[Dataset entries]
%%

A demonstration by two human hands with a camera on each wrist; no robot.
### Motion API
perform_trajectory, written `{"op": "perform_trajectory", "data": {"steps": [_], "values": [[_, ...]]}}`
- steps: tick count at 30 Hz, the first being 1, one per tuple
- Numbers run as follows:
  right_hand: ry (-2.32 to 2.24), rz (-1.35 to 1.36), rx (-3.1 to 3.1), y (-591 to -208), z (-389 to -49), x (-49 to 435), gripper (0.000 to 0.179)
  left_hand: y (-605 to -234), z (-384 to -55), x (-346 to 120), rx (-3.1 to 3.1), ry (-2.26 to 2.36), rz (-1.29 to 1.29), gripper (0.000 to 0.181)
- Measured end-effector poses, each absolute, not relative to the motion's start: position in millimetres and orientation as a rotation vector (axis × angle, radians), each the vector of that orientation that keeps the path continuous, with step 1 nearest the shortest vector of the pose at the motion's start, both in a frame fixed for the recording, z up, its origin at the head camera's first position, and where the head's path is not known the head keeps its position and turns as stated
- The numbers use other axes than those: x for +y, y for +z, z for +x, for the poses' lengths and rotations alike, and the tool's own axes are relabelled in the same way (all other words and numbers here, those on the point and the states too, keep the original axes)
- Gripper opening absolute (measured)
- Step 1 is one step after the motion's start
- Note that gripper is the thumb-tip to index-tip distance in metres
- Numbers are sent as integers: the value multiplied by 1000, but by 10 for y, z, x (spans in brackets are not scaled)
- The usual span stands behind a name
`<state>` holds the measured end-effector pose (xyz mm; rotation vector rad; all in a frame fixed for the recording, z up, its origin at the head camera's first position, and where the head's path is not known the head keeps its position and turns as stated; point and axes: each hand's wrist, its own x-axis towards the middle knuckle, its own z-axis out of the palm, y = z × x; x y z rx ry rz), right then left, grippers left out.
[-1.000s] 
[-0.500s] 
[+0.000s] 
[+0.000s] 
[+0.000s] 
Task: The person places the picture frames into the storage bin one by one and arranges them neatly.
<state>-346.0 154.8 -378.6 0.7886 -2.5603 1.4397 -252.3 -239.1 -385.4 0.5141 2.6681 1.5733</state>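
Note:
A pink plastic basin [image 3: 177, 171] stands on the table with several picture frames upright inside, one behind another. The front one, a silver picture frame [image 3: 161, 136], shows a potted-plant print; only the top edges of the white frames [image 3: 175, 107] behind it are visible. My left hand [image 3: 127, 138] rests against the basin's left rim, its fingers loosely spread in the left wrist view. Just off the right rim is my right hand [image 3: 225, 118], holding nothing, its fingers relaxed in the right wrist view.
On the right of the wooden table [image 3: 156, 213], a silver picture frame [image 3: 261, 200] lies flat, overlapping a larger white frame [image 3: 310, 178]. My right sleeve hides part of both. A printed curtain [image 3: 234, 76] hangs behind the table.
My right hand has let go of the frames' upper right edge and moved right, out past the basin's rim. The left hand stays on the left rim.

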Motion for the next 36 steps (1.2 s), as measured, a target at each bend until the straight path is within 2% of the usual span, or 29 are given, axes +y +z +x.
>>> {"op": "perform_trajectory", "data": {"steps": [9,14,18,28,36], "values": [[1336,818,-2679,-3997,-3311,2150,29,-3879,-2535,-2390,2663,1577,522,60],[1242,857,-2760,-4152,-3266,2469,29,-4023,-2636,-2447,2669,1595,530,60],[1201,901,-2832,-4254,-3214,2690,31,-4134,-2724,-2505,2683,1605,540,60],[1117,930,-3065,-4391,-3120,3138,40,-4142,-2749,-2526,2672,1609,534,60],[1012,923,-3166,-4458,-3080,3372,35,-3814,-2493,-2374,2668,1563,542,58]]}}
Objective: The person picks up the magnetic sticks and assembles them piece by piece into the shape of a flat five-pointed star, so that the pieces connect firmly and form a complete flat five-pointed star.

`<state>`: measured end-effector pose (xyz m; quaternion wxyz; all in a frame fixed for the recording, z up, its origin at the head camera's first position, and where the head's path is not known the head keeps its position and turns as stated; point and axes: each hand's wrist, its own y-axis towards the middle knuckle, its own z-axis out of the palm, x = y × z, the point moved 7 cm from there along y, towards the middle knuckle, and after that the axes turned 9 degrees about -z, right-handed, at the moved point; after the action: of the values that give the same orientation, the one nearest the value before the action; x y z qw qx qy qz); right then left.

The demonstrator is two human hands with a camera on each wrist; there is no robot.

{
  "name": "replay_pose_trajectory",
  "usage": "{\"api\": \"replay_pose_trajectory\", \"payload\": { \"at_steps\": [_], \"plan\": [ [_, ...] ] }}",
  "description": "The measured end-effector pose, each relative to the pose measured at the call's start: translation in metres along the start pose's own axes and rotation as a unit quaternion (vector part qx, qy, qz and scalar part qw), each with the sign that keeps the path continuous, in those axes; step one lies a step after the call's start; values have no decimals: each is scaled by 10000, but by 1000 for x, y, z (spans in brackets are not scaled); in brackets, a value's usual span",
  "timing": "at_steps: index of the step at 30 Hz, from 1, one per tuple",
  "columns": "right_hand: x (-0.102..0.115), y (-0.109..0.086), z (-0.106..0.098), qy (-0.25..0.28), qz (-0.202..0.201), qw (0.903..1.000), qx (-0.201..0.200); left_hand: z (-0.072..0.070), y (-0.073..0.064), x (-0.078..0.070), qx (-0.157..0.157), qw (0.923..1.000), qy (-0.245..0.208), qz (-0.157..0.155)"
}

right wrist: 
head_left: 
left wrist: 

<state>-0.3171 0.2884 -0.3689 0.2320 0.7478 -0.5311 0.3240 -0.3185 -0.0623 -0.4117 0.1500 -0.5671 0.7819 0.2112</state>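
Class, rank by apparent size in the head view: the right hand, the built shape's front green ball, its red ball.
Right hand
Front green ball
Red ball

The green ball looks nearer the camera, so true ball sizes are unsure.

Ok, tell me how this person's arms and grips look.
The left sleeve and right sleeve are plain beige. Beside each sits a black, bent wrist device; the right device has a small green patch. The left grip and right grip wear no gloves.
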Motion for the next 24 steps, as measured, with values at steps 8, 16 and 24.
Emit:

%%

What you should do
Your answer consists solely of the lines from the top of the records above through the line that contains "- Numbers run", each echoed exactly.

Result of this exercise
A demonstration by two human hands with a camera on each wrist; no robot.
### Motion API
perform_trajectory, written `{"op": "perform_trajectory", "data": {"steps": [_], "values": [[_, ...]]}}`
- steps: tick count at 30 Hz, the first being 1, one per tuple
- Numbers run as follows:

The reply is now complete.